La Mort chez Marguerite Duras est fonction de l'abyme existentiel qui nous traverse d'un bout à l'autre de notre conscience. Elle est consubstantielle au dépérissement de l’âme qui substitut notre enveloppe charnelle pour n'en laisser qu'une sensation d'effroi. Elle s'acharne à amplifier le désir humain pour mieux l’abandonner à sa vaste solitude. Elle s'incarne en un corps féminin duquel le frisson de la chaire nous laisse si extatique que l'on se prend à rêver d'un Destin Éternel. La pulsion de vie n'en demeure qu'une vague illusion car sitôt apparaît elle que la Nuit noire nous rappelle à la Raison. Fusse t'elle inéluctable nous luttons avec folie contre cet hôte encombrant, persuadés de détenir la clef de l'immortalité. Aussi en sacrifions nous au charme Sadien de la sexualité mortifère avec toute l'irresponsabilité d'un dernier effort surréaliste. La Grande Faucheuse n'en à que faire, prête à sacrifier l'existence d’êtres vivants apeurés en un geste digne et sur. L'Ombre rode, surveillant depuis son sanctuaire le moindre signe de faiblesse. Elle se repaît avec délectation des imprécations inutiles et n'est jamais aussi gargantuesque que lorsque l'odeur du souffre l’enivre. La Pitié lui est en horreur et le Pardon une profanation du Sacré. L'homme comprend alors que le dialogue fantomatique entamé avec cette resplendissante Fleur évasive n'est qu'un piètre leur, une déviation de son esprit qu'il lui faut stopper net. Tandis que la belle Egérie quitte la chambre moite réchauffé par ses courbes élancées, le Malade Imaginaire accepte son funeste sort et tombe le Masque. Fin de L'Acte, les jeux sont faits.

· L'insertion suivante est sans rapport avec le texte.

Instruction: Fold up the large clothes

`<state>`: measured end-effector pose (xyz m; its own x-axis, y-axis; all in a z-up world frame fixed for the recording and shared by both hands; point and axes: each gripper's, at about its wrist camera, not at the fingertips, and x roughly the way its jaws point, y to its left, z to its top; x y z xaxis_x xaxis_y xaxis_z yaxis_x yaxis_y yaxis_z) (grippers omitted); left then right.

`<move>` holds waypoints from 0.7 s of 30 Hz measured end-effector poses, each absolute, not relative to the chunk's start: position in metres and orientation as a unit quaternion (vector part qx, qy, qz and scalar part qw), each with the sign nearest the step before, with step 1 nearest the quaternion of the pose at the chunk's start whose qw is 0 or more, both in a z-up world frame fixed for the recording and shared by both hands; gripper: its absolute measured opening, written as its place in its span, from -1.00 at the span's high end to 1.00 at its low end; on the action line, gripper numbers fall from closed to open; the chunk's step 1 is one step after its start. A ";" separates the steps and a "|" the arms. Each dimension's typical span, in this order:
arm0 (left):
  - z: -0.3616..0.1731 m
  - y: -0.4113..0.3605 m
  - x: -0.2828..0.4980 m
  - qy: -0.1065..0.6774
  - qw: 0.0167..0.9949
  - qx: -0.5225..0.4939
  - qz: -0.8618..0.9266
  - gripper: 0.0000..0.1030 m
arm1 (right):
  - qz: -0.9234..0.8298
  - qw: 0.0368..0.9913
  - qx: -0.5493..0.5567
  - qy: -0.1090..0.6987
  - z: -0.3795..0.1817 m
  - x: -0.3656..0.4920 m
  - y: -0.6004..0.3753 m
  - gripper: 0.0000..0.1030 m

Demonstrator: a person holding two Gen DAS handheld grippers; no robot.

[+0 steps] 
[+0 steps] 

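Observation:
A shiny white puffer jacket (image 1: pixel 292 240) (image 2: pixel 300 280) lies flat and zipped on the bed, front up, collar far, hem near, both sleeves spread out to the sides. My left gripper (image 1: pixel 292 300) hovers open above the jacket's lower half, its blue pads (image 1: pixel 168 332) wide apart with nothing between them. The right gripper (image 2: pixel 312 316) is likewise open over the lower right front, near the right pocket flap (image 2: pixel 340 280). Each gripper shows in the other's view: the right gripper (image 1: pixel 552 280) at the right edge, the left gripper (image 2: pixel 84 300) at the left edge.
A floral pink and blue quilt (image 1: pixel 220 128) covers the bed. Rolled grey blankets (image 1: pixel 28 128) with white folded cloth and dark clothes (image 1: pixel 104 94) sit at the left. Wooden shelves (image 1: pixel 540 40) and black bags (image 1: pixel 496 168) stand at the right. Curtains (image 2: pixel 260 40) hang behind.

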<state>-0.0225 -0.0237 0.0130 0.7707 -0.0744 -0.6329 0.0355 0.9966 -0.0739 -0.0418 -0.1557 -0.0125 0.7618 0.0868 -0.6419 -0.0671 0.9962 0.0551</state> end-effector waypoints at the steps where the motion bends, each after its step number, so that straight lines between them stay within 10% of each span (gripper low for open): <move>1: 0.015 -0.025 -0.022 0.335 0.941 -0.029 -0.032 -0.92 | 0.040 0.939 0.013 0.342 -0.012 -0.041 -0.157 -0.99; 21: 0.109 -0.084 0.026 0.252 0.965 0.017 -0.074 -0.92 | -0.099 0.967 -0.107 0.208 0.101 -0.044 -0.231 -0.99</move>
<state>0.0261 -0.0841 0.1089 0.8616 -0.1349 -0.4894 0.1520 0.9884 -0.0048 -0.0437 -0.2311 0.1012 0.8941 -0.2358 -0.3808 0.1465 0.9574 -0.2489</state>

Conçu comme un dispositif théâtral, le très court récit de cet homme en fin de vie s'articule autour d'une discussion saccadée. Une mystérieuse femme ,dont on ne sait si elle précipite sa chute ou au contraire lui sert de répit, semble incarner son dernier espoir de survie. Nous ne savons rien de ce qui précède la rencontre. Et la distance est toujours maintenue au fil des quelques pages, bien qu'ils finissent par nous sembler de plus en plus proches. La chambre comme réceptacle d'un chassé-croisé déviant, élément important qui entretient le trouble que l'on ressent à la lecture du texte. Le style tout en ellipses de Duras est vite identifiable, et c'est sa force première. On peut ainsi faire travailler notre imaginaire et remplir les vides comme bon nous semble. La note qui accompagne l'ouvrage est signé de l'auteure elle-même, et elle laisse à penser qu'une reprise sur scène (voir au cinéma) est plus qu'envisageable. Nous en serions fort aise si un talent certain venait à s'en aviser.